À la fin du XVIIIe siècle, la Suisse est encore le parent pauvre de l’Europe. De nombreux Suisses sont contraints de s’engager comme mercenaire pour le compte des souverains européens. C’est à cette époque que vit une femme dont les mémoires comptent parmi les œuvres les plus singulières jamais écrites par une Suissesse.
L’héroïne de cette histoire est née sous le nom de Regula Egli en 1761 à Fluntern, une commune qui fait de nos jours partie de Zurich. Elle passe son enfance dans un orphelinat. À 17 ans, elle tombe amoureuse d’un soldat, tout comme sa mère des années auparavant. L’heureux élu s’appelle Florian Engel, il sert dans un régiment suisse de l’armée française. Mari et femme deviennent des partisans fidèles de Napoléon et le suivent presque partout: en Egypte, à la bataille d’Austerlitz, dans les campagnes contre Naples, la Prusse, l’Espagne et le Portugal. Ils partent même en exil sur l’île d’Elbe avec Bonaparte. Ils vivent de la guerre et ne voient pas d’autre possibilité. «Mon époux ne comprenait rien d’autre que la carrière militaire», écrit Regula, en s’excusant presque.
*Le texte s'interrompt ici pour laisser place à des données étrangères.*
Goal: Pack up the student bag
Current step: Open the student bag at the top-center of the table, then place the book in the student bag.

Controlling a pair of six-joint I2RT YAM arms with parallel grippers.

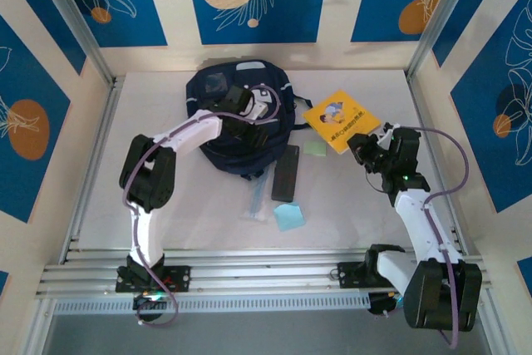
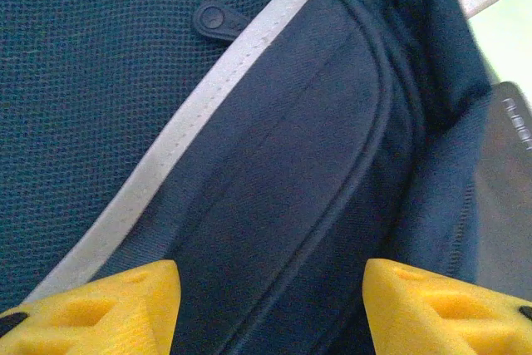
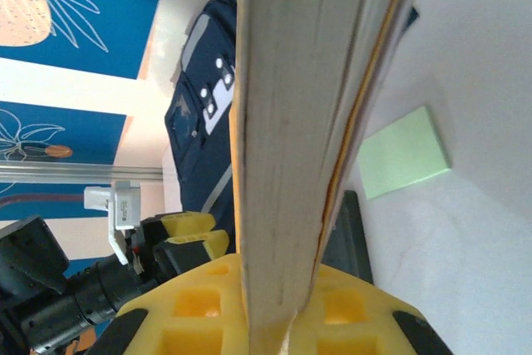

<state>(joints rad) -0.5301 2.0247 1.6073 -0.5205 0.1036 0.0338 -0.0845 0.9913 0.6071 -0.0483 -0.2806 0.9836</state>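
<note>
The student bag (image 1: 208, 97) lies flat at the far middle of the white table (image 1: 191, 205), a soft, slumped navy shape. Close up it shows open mesh beside tight woven cloth, a smooth grey-white stripe (image 2: 187, 135) and a small rubbery zip pull (image 2: 218, 20). The left gripper (image 1: 249, 118) hangs just above this fabric with its yellow fingers (image 2: 108, 309) spread and nothing between them. No open mouth is visible, so the limp cloth may bunch or slide if the fingers close on it rather than on a zip. To the right, the right gripper (image 1: 366, 149) is clenched on one edge of a thin yellow book (image 1: 339, 120), whose pale page block (image 3: 287, 122) runs straight up from the pads. Held by so little of its edge, the glossy cover could pivot or slip out, or jam against the closed bag. Nearby lie a matte black case (image 1: 285, 174), a pale green note (image 1: 316, 148) and a blue pad (image 1: 288, 217), easily swept aside.
</note>
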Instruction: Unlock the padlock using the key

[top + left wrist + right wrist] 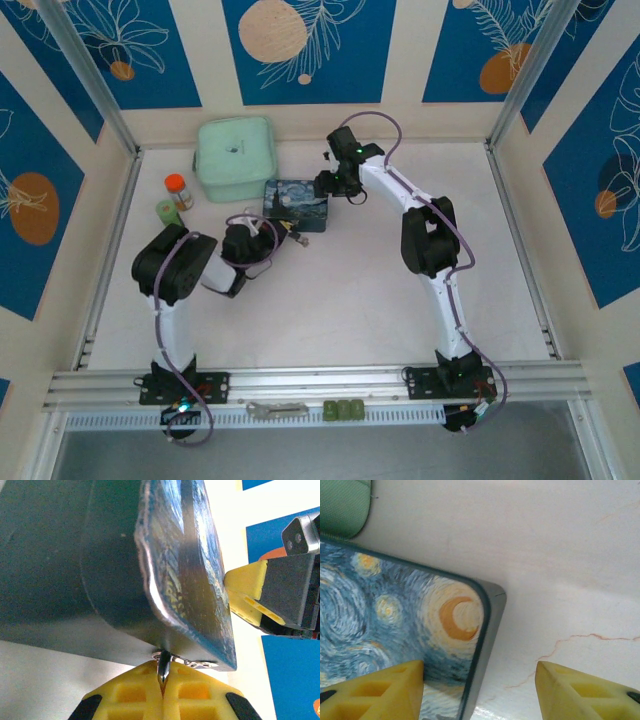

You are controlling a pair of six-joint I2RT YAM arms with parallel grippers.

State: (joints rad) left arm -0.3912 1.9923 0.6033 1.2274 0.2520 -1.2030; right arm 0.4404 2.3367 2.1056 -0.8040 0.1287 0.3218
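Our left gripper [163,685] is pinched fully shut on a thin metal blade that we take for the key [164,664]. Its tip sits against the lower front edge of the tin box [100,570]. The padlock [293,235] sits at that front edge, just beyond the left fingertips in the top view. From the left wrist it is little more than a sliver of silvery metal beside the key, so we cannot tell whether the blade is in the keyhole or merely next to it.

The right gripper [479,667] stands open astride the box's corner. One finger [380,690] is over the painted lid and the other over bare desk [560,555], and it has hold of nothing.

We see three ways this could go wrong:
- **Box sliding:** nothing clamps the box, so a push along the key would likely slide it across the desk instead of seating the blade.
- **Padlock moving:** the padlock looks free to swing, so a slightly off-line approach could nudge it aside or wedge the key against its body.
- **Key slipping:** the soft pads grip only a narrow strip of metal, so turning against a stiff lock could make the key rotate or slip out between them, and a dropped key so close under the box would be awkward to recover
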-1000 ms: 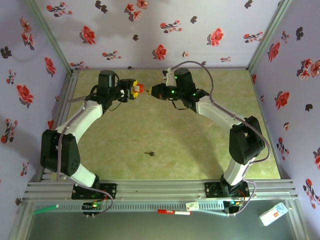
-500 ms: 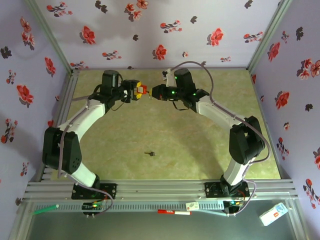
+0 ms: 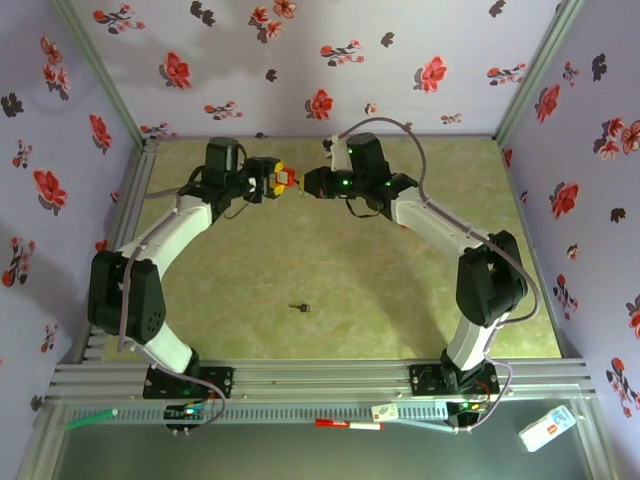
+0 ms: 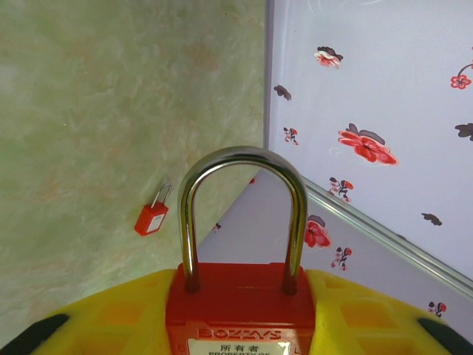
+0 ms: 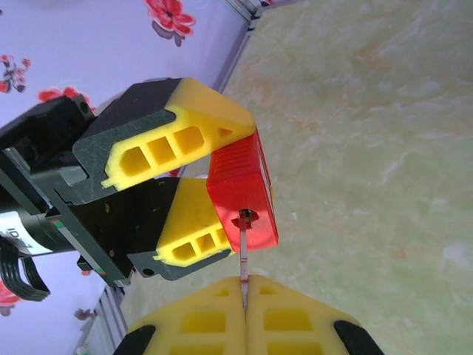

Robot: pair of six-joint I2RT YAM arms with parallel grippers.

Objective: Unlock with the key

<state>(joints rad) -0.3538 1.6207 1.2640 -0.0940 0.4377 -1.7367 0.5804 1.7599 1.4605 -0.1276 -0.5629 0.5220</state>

Regula Engel est bien plus que la compagne de son mari: elle enfile l’uniforme et prend part à de nombreuses batailles. On raconte que Napoléon aurait loué ses «bons mollets de Suissesse». Sa santé exceptionnelle lui a permis de mettre au monde vingt et un enfants: «J’accouchai entre deux canons. Dès le jour suivant, à quatre heures du matin, je devais reprendre la route.» Le dernier enfant naquit en 1811. «Engel pouvait se vanter que, à cinquante ans, sa vigne fasse encore pousser des fruits», constate-t-elle non sans humour. Le couple garde toujours uniquement les enfants les plus jeunes auprès d’eux et envoie les plus âgés chez des amis en Suisse.
En 1815, Regula Engel perd à la bataille de Waterloo son mari et deux de ses fils; elle elle-même grièvement blessée. Comme l’État français refuse de lui verser sa solde, la veuve se rend en Amérique pour y chercher l’un de ses fils. Elle le trouvera en Nouvelle-Orléans – sur son lit de mort. De retour en Suisse, elle ne retrouve pas la trace de ses trois enfants encore en vie. Devant faire face à d’importants problèmes d’argent, Regula Engel, désormais établie à Zurich, couche sur papier son histoire: ce seront ses mémoires: Madame la Colonel Engel. Du Caire à New york, de l’Elbe à Waterloo. Mémoires d’une Amazone du temps de Napoléon.
Son manuscrit la transforme en célébrité locale mais c’est à peine s’il lui permet de vivre. Lorsqu’elle atteint 83 ans, elle se voit attribuer une place à l’hospice payée par la ville de Zurich. Elle y restera jusqu’à sa mort, à l’âge canonique, pour l’époque, de 92 ans.
Regula Engel était fière de sa vie et de la manière dont elle l’a menée: «Toutes ces peines, et bien d’autres, qui se sont abattues sur moi comme des trombes d’eau, j’ai dû les essuyer. Et j’ai tenu bon.»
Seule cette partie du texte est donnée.